Source information: Begin
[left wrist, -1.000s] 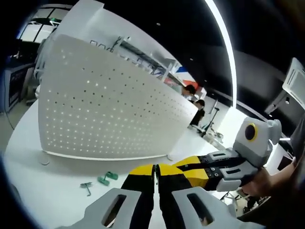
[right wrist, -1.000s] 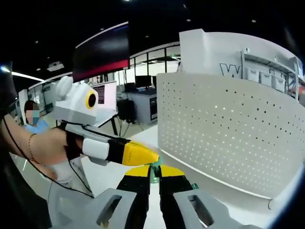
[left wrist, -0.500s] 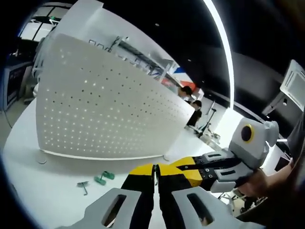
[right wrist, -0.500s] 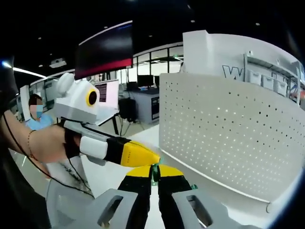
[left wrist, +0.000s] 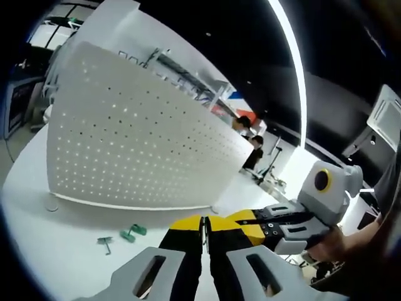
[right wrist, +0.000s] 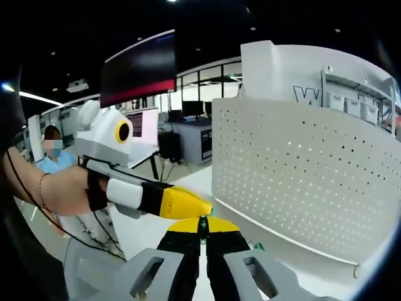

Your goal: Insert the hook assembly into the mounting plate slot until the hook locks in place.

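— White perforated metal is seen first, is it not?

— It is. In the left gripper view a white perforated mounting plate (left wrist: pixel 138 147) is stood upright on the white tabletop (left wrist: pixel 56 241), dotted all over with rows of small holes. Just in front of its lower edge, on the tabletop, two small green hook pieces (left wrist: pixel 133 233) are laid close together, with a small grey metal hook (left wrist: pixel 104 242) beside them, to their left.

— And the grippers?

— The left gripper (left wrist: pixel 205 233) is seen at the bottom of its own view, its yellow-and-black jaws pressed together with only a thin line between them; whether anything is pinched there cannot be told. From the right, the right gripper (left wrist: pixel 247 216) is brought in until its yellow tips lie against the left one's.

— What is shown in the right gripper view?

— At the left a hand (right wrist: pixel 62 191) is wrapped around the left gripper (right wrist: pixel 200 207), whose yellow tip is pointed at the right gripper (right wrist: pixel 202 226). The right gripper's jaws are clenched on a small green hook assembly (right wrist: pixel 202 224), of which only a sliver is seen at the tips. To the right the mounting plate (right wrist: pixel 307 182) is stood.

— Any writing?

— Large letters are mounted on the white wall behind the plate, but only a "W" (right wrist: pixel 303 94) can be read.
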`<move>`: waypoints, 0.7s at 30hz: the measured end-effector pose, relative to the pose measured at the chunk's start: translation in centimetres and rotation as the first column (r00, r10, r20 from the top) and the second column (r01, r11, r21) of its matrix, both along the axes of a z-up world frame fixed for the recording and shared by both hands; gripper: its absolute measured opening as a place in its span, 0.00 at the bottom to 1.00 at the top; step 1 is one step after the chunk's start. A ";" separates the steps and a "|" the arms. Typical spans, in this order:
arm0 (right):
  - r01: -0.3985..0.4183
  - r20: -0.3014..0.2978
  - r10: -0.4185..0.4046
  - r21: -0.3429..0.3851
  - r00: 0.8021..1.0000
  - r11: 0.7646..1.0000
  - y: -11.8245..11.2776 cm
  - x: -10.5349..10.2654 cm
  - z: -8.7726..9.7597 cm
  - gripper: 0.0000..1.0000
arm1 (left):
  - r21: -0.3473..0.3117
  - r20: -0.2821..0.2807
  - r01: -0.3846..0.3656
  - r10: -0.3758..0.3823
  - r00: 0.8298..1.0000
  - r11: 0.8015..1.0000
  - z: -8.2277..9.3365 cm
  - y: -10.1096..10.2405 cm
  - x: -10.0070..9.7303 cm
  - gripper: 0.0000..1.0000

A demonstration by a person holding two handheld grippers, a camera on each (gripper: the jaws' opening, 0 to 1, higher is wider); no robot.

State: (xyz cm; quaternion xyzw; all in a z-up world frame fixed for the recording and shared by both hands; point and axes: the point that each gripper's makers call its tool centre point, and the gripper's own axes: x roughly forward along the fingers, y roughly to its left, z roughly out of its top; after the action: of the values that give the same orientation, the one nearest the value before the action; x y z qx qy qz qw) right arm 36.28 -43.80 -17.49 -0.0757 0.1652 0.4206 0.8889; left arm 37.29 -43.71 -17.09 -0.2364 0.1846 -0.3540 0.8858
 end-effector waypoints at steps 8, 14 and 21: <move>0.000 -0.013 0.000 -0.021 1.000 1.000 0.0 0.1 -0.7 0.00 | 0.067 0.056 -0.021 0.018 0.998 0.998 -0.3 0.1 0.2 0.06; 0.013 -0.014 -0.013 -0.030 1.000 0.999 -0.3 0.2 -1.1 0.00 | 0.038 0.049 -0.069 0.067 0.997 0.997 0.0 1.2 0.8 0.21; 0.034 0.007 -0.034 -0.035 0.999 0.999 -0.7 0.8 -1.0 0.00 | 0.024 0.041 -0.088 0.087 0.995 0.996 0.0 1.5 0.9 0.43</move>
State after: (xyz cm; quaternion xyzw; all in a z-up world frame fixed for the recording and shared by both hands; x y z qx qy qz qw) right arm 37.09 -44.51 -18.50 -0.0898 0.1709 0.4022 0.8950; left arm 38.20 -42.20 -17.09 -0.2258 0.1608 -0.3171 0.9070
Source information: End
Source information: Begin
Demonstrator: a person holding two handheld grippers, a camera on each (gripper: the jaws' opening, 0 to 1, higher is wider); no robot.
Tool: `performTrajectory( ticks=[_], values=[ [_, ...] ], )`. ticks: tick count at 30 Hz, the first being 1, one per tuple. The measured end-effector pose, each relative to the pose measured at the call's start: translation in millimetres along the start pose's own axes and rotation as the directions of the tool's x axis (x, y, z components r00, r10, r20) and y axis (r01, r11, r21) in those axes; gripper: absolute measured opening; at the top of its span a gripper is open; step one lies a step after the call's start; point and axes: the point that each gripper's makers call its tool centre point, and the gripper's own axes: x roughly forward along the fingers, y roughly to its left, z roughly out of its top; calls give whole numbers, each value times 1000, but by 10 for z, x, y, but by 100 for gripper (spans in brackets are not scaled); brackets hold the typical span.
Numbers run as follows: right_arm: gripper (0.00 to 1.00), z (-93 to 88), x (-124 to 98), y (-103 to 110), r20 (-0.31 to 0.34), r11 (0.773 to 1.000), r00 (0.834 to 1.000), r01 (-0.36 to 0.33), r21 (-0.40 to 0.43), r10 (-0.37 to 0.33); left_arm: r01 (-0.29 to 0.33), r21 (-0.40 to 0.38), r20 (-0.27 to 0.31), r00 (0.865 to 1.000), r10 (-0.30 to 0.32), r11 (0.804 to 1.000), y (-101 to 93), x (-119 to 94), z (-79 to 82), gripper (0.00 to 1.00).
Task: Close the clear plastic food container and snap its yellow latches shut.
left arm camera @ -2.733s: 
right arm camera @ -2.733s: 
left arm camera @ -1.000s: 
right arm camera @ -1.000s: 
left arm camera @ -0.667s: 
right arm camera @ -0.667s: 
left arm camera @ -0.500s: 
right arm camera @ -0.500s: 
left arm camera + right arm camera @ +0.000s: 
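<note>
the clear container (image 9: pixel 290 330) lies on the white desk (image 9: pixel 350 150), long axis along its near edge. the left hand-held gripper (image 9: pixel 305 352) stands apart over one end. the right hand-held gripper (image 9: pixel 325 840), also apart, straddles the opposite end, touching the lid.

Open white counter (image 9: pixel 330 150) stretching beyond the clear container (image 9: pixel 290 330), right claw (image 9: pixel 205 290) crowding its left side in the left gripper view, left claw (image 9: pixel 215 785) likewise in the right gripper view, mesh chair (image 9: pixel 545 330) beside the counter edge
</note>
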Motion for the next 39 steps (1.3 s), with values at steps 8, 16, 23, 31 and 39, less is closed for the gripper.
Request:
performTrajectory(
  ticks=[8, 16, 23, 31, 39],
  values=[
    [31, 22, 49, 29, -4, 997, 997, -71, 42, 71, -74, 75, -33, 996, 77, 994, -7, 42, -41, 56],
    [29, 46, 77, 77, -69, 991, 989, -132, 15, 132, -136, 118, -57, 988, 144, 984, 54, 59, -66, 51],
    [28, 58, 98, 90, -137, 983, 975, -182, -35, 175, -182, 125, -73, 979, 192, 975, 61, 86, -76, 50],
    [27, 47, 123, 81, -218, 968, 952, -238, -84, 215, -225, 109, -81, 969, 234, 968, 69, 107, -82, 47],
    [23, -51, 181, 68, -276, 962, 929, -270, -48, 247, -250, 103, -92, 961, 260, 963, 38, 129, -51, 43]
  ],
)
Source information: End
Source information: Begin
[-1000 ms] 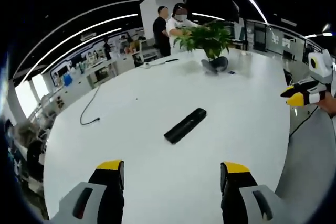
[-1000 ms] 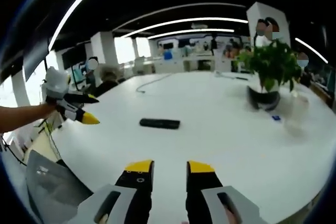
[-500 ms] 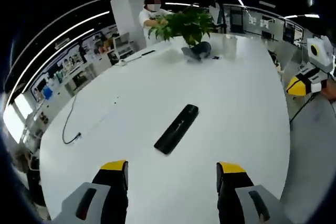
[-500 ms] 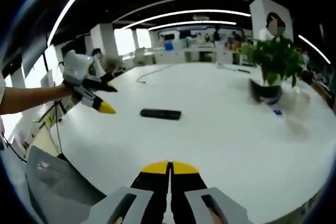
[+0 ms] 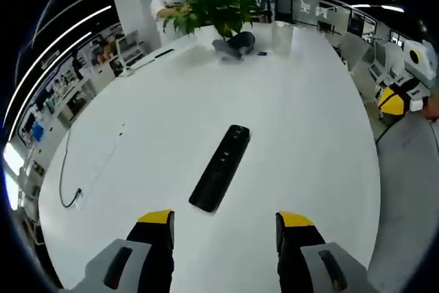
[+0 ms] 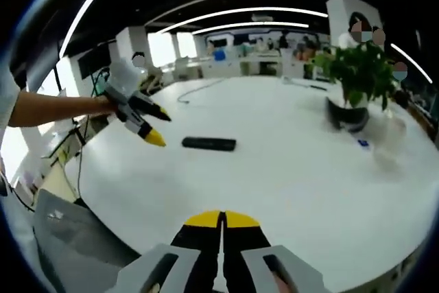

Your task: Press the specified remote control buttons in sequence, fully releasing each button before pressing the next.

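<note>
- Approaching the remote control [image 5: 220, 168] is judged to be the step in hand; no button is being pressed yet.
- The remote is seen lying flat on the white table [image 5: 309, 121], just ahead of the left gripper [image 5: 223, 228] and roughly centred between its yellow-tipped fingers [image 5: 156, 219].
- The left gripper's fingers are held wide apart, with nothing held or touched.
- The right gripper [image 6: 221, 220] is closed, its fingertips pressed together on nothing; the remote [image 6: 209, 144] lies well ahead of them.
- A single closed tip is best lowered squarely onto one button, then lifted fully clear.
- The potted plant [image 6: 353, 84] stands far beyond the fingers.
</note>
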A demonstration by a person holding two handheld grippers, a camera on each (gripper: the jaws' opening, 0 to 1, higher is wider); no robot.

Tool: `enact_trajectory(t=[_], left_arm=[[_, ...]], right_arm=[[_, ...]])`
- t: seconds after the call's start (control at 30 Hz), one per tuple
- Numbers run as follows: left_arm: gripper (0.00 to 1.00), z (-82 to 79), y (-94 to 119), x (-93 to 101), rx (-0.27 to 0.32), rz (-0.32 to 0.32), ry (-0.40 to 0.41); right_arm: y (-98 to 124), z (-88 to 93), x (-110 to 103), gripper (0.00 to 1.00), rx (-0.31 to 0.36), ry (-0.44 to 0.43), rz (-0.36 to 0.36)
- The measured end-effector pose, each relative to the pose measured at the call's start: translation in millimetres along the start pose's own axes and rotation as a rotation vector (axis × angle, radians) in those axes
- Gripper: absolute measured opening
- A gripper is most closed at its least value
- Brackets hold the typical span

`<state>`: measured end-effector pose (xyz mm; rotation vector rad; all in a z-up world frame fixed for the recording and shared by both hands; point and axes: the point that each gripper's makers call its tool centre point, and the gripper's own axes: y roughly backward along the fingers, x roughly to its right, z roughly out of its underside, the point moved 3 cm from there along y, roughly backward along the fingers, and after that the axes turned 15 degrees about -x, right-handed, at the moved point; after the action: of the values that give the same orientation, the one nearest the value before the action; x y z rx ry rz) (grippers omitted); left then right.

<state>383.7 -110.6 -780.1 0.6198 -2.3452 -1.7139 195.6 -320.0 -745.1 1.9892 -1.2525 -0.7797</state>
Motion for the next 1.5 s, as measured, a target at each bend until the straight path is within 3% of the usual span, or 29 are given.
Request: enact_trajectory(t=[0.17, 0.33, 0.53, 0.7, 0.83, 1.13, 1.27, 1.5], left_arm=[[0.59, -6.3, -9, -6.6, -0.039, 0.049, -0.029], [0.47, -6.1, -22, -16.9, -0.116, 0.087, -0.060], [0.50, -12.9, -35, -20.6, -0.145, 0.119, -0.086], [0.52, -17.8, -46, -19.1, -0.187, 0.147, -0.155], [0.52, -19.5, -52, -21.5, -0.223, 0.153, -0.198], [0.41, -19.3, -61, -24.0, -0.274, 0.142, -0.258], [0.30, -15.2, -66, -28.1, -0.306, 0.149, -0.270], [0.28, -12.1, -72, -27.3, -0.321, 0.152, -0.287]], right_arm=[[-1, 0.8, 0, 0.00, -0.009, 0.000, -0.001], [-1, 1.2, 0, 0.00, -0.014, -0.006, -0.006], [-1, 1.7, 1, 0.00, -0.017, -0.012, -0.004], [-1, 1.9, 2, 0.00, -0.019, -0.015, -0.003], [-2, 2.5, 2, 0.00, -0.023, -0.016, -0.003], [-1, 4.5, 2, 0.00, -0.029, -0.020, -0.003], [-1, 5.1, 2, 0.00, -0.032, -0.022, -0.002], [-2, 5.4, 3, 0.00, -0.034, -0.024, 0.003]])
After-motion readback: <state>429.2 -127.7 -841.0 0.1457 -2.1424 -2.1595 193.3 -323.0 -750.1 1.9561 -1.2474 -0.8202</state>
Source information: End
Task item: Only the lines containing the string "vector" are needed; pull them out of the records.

Answer section:
- The measured end-effector pose, each relative to the pose measured at the call's start: translation in millimetres along the start pose's own axes and rotation as a rotation vector (axis × angle, radians) in those axes
`<state>`: measured end-effector pose (xyz mm; rotation vector rad; all in a z-up world frame fixed for the recording and shared by both hands; point and axes: the point that each gripper's makers call its tool centre point, and the gripper's own axes: y roughly backward along the fingers, x roughly to its right, z roughly out of its underside, the point moved 3 cm from there along y, roughly backward along the fingers, and after that the axes turned 15 degrees about -x, right-handed, at the moved point; after the action: of the values that give the same orientation, the one nearest the value before the action; x y z rx ry rz) (grippers omitted); left then right.

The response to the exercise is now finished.